In Sexton’s pub, Michael Kieran, a Leinster fan from Drumree, Co Meath, spoke for many when he said – pint in hand – that he didn’t agree with the lifting of the Good Friday drink ban. “I don’t think it’s necessary. Really, it’s to do with the publicans being under pressure and the need to make money.”

But he and his neighbour Brendan Treacy agreed that Limerick had given them a “facility, somewhere to meet”.

In the Ardhu Bar, John McGoldrick from Castleknock, Co Dublin, said – a pint and an empty glass in hand – that he was against the special licence, mainly because this wasn’t what anyone could truly call “a special event”.
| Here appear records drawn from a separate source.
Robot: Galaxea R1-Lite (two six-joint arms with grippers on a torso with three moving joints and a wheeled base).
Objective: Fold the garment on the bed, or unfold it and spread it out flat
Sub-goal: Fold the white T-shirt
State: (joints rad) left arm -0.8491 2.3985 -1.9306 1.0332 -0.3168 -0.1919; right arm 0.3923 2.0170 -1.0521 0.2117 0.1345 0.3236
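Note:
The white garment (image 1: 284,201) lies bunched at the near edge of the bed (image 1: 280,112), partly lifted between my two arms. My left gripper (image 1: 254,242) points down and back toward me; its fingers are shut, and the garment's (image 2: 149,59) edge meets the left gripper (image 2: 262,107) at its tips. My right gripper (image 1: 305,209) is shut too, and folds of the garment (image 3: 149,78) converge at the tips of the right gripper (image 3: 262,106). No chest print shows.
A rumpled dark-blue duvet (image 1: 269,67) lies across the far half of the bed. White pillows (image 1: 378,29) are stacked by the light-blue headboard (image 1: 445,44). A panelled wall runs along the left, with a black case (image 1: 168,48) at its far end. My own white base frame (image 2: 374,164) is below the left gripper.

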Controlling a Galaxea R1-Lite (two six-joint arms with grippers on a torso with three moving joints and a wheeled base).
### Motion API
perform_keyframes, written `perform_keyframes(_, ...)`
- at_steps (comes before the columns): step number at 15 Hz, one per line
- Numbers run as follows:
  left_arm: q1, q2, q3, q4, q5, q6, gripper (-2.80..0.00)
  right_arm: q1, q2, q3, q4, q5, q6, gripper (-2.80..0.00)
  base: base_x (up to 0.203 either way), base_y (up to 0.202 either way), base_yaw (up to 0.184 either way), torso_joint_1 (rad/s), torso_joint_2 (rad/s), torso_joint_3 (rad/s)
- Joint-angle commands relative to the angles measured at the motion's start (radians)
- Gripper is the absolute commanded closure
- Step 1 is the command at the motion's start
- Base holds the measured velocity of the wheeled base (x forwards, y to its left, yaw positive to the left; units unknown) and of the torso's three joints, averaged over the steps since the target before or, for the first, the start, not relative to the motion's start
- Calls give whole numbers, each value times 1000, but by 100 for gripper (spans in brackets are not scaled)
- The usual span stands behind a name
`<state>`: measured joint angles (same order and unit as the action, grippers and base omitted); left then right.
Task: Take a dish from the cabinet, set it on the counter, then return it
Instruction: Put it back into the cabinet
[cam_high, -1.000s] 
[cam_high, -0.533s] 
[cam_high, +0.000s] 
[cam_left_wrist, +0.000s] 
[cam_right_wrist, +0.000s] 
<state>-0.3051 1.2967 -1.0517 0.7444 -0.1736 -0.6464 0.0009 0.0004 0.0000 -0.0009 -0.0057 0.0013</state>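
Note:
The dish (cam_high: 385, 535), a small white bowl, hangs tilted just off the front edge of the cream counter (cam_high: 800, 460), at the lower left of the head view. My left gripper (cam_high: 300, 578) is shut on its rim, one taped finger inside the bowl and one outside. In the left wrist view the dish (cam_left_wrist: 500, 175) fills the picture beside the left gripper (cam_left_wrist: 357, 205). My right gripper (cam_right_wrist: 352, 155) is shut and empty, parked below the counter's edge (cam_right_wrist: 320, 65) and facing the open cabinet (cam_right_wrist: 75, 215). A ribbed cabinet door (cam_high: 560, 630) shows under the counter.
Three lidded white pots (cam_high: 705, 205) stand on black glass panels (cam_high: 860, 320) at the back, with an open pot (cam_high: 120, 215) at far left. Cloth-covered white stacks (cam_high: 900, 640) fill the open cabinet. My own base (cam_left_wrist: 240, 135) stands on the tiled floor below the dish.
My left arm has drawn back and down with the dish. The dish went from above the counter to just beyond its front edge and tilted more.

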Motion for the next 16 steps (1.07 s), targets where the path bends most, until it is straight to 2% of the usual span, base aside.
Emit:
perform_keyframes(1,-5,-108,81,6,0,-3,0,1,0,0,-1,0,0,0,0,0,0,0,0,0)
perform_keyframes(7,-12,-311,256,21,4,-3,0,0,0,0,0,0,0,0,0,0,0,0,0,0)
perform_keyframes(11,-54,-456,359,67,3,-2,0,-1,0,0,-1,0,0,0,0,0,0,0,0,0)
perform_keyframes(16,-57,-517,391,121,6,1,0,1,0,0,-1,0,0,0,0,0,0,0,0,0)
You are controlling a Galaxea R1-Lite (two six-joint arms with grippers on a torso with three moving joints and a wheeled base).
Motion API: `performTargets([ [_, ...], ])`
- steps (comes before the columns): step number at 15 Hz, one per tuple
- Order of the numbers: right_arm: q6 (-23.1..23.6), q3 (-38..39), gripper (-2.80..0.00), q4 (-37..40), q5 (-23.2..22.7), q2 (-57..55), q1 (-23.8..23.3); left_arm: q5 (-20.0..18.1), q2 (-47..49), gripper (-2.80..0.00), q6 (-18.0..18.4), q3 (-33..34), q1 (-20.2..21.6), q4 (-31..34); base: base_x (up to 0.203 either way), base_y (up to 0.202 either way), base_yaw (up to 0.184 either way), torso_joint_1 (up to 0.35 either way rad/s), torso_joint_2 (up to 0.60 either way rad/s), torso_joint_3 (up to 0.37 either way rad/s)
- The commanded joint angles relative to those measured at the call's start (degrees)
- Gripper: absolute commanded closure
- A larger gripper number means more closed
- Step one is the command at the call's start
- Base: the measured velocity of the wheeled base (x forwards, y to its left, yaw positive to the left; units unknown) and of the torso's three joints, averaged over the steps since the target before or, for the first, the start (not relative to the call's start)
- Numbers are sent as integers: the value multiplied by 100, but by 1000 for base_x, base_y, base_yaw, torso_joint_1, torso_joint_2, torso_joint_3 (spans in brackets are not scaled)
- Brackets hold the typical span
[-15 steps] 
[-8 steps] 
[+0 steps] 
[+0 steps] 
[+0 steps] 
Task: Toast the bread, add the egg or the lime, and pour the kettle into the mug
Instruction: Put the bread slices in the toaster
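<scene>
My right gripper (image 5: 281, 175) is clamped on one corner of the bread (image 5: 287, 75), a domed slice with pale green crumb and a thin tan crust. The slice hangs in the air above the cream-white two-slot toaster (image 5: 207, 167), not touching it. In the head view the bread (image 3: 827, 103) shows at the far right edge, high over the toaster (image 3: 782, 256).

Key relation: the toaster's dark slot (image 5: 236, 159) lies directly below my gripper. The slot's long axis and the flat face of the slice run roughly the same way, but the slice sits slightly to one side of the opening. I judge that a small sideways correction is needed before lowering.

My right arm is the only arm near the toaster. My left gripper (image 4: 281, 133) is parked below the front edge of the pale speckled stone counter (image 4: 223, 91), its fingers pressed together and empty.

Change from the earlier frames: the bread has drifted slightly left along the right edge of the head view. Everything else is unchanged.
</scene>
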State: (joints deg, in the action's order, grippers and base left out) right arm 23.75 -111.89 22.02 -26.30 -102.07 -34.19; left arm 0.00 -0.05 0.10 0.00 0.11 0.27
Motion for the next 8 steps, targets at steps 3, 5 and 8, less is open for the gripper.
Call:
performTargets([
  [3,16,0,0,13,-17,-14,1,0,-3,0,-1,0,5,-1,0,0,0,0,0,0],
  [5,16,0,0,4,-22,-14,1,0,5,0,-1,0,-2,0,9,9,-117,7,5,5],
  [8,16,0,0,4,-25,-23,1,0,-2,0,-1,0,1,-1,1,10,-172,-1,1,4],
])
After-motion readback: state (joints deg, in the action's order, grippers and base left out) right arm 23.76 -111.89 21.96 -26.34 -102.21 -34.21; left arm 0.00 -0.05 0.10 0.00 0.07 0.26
His friend Graham Boylan agreed. “I think it’s wrong in an instance like this to have exceptions to the law. It’s driven by greed.”

Clohessy said he never wanted to open on Good Friday, a day normally given to sanding and revarnishing floors in the massive 14,000sq ft premises, since it was the only closed day in the year apart from Christmas Day, “but a Munster-Leinster match is the third biggest day of the year for us,” he said.

“I’d normally be playing golf,” said Hickey. “We never in our wildest dreams thought it would create this media madness.”

He wasn’t “one big worried” about drink-generated trouble.

“There is a big social side to rugby. There’s isn’t a name of any rugby follower in the book in Henry Street [Garda station], for anything and I think people have grown up. They’re very responsible now and responsibility is the name of the tonight.”

Despite the enormous hype, there were plenty of hotel rooms available in Limerick last night. A quick check with bookings.com in mid-afternoon would have landed a room anywhere.

The estimate yesterday was occupancy rates of about 60-80 per cent, no different from a normal Good Friday. None of the trains carrying fans from Dublin was booked out and the only extra train laid on was to carry Cork fans home afterwards.

Every taxi driver in the city was out to work but were sitting in droves at the ranks.

The special pub licence would make no difference to hotels or anything else apart from the publicans, said one industry insider.

“Your average rugby supporter is a middle-class, middle-aged family man. Most of them would have family obligations for the Easter weekend, but next week, for the Heineken Cup match against Northampton, you won’t get a room within a 20-mile radius of Limerick.”

There are rumblings that the same fixture might land on the same weekend next year – but this time, in Dublin. Imagine that for a licence application, mused one strangely interested looking Leinster lawyer.